Aside from that, your overall weight is rough estimate of your physical well being and does not provide the details you need to know if your program is giving you the results you want. For example, if someone is on a body building program, he has a goal of gaining muscle mass while minimizing fat gain. If he has gained 1 lbs after 2 weeks, how does he know it is not fat? On the hand, someone on a fat loss program wants to maximize fat loss and minimize muscle loss from cardio workouts and proper dieting. It’s not possible to get information alone from a typical bathroom scale.

Omron Body Fat Analyzer

In August 2007 I bought an Omron Body Fat Analyzer to enable me to track my performance numerically – and avoid the misconceptions that come with a standard bathroom scale. A fat analyzer is the easiest way to see what is happening to your body during workout regiments, which allows you to adjust your routine if you aren’t getting the right results.

2010 Gym Results

When my body fat peaked around October 2009, I decided it was time to sign up for a Gold’s gym membership. I kept track of every cardio workout at the gym, as well as the time I spent doing activities like cycling and snowboarding. I focused almost exclusively on cardio workouts to burn the fat, and didn’t do much weight training. It wasn’t until the end of 2010 that I started weight training. You can see the results in the graphs below.
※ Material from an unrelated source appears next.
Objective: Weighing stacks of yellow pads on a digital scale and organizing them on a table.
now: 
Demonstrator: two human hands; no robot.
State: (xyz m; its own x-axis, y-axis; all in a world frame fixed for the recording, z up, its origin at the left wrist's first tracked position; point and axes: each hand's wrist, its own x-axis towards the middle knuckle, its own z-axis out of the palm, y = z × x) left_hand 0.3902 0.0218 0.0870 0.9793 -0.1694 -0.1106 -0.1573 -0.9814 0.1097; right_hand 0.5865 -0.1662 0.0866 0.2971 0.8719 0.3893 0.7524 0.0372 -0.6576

In 2010, I burnt a total of 47,000 calories (equivalent to 15 lbs of fat) from cardio activities at the gym, bike rides, and snowboarding. My actual weight loss was approximately 10 lbs of fat. Had it not been for the weight training towards the end of 2010 I would have also lost an additional 5 lbs of lean mass.

Final Thoughts

I I know I take data analysis to an extreme for many situations, but I think anyone who is serious about fitness should definitely invest in a body fat analyzer.